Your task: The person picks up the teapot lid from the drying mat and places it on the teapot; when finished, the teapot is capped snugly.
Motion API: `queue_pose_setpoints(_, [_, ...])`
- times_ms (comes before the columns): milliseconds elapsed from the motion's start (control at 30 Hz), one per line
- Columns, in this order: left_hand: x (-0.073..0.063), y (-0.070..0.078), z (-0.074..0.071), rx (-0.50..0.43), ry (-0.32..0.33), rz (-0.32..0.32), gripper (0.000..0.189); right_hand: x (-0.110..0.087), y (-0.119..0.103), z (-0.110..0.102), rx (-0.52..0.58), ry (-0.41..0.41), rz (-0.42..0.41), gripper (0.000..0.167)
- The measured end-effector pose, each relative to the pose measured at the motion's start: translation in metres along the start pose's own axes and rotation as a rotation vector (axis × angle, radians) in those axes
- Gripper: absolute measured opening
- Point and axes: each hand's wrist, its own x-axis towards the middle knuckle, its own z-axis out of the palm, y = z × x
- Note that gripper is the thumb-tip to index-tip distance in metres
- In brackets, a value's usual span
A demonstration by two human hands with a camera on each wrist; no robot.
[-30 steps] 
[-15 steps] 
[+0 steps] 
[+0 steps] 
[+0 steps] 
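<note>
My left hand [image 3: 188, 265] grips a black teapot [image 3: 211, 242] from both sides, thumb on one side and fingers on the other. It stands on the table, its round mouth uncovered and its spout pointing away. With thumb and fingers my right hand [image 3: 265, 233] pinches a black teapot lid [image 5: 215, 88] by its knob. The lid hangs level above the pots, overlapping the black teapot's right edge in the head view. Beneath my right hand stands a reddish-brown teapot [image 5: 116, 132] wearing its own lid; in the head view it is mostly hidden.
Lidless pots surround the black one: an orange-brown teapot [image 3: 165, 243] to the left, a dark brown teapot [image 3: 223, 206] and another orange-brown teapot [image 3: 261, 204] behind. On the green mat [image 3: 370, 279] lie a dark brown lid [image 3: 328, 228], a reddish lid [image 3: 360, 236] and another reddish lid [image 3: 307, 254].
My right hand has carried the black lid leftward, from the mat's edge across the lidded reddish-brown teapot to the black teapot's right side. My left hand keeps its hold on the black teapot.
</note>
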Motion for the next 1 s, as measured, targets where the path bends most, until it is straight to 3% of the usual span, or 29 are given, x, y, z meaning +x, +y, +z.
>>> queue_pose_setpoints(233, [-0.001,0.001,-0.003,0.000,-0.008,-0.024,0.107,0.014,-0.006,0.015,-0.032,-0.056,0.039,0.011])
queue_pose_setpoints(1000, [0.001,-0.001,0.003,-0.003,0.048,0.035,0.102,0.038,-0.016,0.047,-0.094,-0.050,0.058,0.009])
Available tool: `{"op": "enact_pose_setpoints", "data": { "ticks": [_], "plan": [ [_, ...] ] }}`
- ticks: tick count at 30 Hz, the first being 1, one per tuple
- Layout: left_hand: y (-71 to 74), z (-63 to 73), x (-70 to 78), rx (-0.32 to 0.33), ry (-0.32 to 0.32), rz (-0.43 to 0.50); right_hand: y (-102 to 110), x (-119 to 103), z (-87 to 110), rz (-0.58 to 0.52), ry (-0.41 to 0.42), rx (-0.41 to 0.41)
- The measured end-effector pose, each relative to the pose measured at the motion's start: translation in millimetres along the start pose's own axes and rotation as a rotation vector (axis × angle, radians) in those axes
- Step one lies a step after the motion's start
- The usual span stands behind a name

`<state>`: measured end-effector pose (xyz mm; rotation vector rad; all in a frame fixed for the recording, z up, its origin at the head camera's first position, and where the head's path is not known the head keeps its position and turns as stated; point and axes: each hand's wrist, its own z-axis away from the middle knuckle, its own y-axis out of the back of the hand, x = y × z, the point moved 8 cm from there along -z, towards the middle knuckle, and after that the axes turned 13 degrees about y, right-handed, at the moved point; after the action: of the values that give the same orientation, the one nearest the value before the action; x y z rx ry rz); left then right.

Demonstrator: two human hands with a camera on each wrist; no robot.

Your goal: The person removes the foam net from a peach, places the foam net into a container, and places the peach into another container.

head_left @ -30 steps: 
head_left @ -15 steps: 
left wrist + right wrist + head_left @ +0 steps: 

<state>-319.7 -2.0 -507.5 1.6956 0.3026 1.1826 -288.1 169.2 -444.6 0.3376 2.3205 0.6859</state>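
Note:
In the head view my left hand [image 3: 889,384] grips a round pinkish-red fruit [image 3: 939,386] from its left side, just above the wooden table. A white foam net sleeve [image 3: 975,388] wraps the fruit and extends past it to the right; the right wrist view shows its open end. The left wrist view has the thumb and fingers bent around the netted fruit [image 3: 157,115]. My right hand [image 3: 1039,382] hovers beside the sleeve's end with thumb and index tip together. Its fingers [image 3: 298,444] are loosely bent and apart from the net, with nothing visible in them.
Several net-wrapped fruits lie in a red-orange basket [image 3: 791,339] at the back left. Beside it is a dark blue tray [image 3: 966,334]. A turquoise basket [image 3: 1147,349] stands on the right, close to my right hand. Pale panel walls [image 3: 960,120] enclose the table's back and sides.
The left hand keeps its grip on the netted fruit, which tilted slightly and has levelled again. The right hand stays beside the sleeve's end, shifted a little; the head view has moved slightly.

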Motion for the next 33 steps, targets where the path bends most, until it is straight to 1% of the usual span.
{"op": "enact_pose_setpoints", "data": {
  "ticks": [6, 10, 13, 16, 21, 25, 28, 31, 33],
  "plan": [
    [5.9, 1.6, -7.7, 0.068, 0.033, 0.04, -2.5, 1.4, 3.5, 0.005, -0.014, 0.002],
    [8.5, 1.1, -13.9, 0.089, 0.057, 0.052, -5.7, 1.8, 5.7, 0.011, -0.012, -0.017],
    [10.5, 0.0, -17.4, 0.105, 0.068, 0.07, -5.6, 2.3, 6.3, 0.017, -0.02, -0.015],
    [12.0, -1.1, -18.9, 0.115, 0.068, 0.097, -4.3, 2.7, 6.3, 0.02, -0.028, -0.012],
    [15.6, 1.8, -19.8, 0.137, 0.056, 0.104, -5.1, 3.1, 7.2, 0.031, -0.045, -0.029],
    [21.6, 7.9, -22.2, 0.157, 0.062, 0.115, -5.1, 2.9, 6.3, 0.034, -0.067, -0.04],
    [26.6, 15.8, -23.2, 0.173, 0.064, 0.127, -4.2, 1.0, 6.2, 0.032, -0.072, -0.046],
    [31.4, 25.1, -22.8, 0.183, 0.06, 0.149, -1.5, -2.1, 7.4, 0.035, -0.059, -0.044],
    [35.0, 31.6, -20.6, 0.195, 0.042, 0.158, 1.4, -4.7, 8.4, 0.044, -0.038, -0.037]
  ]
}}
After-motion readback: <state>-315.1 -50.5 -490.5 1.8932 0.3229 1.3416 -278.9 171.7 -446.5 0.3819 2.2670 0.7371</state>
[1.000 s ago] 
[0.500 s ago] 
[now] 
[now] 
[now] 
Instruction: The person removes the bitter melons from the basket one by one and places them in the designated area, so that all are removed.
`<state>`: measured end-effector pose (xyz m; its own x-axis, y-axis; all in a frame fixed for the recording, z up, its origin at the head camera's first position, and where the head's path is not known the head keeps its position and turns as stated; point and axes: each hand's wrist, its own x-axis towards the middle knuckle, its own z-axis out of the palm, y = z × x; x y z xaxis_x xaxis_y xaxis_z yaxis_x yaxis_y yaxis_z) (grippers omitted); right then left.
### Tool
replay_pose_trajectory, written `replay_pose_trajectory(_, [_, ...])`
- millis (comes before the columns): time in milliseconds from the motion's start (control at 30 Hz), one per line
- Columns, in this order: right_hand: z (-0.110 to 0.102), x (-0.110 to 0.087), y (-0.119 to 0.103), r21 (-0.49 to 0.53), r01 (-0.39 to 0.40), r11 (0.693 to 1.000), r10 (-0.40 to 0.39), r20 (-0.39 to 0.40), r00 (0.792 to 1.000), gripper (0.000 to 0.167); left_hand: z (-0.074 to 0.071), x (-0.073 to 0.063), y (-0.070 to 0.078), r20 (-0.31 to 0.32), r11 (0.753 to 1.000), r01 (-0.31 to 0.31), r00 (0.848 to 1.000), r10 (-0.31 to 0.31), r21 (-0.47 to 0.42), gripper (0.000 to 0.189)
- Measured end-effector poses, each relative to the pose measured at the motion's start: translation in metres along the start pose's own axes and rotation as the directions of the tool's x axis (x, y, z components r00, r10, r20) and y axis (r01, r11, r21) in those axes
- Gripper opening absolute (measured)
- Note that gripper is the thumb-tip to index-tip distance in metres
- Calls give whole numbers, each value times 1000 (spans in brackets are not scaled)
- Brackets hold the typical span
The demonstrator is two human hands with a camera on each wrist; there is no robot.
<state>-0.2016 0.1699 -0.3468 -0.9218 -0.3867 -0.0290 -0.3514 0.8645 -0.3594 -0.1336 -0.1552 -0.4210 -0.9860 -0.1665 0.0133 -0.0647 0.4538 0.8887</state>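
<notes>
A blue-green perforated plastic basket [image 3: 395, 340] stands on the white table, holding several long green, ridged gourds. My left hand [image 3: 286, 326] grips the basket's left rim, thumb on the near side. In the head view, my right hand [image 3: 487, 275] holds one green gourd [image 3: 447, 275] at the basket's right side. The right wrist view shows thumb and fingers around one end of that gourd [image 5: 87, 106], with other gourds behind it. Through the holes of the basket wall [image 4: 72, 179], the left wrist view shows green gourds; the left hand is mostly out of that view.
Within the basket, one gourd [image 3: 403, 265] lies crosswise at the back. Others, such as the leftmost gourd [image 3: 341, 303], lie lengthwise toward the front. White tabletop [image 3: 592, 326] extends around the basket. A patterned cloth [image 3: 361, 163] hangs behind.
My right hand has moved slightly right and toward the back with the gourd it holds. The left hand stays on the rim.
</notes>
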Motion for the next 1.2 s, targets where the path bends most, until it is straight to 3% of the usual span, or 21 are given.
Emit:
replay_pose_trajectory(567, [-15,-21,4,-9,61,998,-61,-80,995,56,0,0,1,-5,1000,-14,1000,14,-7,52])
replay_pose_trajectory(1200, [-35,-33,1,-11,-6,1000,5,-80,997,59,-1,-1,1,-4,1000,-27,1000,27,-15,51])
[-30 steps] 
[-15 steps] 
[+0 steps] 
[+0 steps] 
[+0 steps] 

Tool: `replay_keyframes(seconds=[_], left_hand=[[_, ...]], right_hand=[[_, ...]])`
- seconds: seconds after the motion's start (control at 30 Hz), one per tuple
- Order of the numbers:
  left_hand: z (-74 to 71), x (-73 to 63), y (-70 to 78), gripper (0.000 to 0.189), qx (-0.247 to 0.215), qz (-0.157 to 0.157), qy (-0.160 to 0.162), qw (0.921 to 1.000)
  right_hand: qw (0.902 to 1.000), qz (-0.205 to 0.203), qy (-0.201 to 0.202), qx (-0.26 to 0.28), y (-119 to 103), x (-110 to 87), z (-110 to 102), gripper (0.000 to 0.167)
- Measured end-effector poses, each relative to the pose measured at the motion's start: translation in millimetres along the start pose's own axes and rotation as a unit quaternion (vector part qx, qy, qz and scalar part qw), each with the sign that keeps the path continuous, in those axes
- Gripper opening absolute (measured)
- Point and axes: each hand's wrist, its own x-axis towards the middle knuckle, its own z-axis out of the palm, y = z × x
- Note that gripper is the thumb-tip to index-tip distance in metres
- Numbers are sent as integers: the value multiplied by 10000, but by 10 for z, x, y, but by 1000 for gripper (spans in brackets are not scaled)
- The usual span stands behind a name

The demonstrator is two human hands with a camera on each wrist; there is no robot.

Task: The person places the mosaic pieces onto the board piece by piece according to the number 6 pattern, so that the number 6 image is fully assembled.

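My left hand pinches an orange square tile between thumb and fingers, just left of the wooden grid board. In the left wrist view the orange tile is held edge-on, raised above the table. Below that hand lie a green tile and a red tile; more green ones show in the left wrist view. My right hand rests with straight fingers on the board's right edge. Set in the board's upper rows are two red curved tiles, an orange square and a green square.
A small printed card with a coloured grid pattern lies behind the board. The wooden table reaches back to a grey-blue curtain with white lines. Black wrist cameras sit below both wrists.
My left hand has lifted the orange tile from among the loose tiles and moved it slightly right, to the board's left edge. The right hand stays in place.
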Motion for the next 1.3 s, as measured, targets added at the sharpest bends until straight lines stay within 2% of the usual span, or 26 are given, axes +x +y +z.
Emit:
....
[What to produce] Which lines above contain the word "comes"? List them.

[Answer below]
- times_ms (comes before the columns): milliseconds elapsed from the motion's start (control at 30 Hz), one per line
- millis (comes before the columns): time in milliseconds from the motion's start (control at 30 Hz), one per line

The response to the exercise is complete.